Ninguém parece, por isso, acreditar que o repatriamento voluntário de capitais que terminou no dia 26 tenha sido um êxito, porque a espada de Dâmocles que pendia sobre quem tem dinheiro em bancos fora de Angola parece ser de papelão. É tão difícil ao Estado angolano conseguir fazer o repatriamento coercivo que a ameaça se atenua ao ponto de ser de questionável eficácia.

Para já ainda não há dados para aferir do fracasso ou do sucesso da operação. «Estamos todos às escuras, ninguém sabe de nada», refere Rosado de Carvalho. O Banco Nacional de Angola, como o próprio Presidente João Lourenço salientou na sua recente entrevista coletiva, a seu tempo apresentará os números da operação. Mas se o banco central angolano tem esses números informatizados disponíveis – porque os bancos são obrigados a informar a autoridade central sobre o dinheiro que entra ao abrigo desse repatriamento – porque não os divulgou ainda?

Havia notícias de que Manuel Vicente, Álvaro Sobrinho, Hélder Vieira Dias ‘Kopelipa’ e Leopoldino Nascimento (’general Dino’) teriam acordado repatriar o seu dinheiro ao abrigo desta política de ‘não fazer perguntas sobre origem do dinheiro’. No entanto, isso é algo que dificilmente se confirmará porque a questão é sigilosa.

A empresária Isabel dos Santos, por seu lado, terá descartado qualquer possibilidade de repatriar o seu dinheiro por considerar que isso seria admitir a origem ilícita do mesmo, algo que a filha do ex-Presidente José Eduardo dos Santos recusa.
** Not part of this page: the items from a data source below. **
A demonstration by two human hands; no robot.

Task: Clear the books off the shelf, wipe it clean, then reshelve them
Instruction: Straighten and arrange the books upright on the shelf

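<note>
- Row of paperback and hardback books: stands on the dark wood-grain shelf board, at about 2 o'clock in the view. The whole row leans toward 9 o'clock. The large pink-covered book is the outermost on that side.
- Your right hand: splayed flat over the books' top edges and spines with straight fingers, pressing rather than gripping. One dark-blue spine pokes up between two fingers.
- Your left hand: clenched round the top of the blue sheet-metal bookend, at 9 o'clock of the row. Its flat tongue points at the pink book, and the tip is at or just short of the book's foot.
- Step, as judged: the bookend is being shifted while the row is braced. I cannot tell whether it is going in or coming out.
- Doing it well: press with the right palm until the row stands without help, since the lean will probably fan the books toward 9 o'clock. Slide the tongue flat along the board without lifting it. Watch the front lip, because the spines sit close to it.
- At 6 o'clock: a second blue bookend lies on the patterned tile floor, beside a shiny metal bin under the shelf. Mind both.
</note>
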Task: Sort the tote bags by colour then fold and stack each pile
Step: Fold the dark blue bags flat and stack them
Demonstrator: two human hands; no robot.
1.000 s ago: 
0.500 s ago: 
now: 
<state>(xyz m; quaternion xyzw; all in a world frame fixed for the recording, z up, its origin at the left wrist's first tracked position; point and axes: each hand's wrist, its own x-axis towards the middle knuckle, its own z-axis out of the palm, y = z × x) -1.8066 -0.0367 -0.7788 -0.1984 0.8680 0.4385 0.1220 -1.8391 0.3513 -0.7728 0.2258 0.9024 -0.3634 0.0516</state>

Aliás, o facto de a Lei de Repatriamento de Recursos Financeiros partir do pressuposto que o dinheiro tem origem ilícita terá entravado o processo. A assunção de que o dinheiro é ilegítimo terá travado mais do que um, por mais que o Estado garantisse que ninguém seria processado por isso. Quando Portugal criou o Regime Excecional de Regularização Tributária, no tempo do Governo de José Sócrates, legislação que serviu agora de inspiração a Angola, a ideia era repatriar capitais, ponto final. «Em Angola assumiu-se a ilegalidade e isso é desincentivador», refere uma fonte empresarial ao SOL.

O tiro parece ter saído pela culatra, contraproducente para os fins pretendidos pelo Governo angolano, que seria conseguir captar uns milhões que fossem para injetar numa economia que sofre de enorme anemia de capital. «É preciso muita vontade política para se conseguir arranjar um milhão de dólares para investir numa fábrica em Angola», refere ao SOL alguém que conhece bem o mercado angolano. Quaisquer 100, 200, 300 milhões de dólares que fossem seriam muito bem-vindos à economia.

«As únicas pessoas que vão trazer dinheiro para cá são aquelas que estão a ser perseguidas e que não podem ter o dinheiro no estrangeiro. Que estão a ser enxotadas do estrangeiro. São as únicas. Porque o repatriamento coercivo é uma coisa muito difícil. Qual é a vantagem de trazer o dinheiro para Angola se o repatriamento coercivo vai ser muito complicado?».

Tudo o que envolve tribunais, Ministério Público é lento. A Justiça tem os seus prazos, os seus recursos que não se podem acelerar. É preciso provar por a+b a ilicitude, quantificar o dinheiro subtraído à economia angolana e garantir que no fim do processo o dinheiro regressa mesmo ao país.

Para Carlos Rosado de Carvalho, a lei nem sequer é eficaz no combate à corrupção, sendo preferível obrigar os ministros e gestores públicos a declararem os seus rendimentos: «É muito mais eficaz tornar públicas as declarações de rendimento dos gestores públicos do que andar com as leis do repatriamento voluntário, do repatriamento coercivo e da perda de bens». Se isso acontecesse, diz, começaria «a acreditar no combate à corrupção».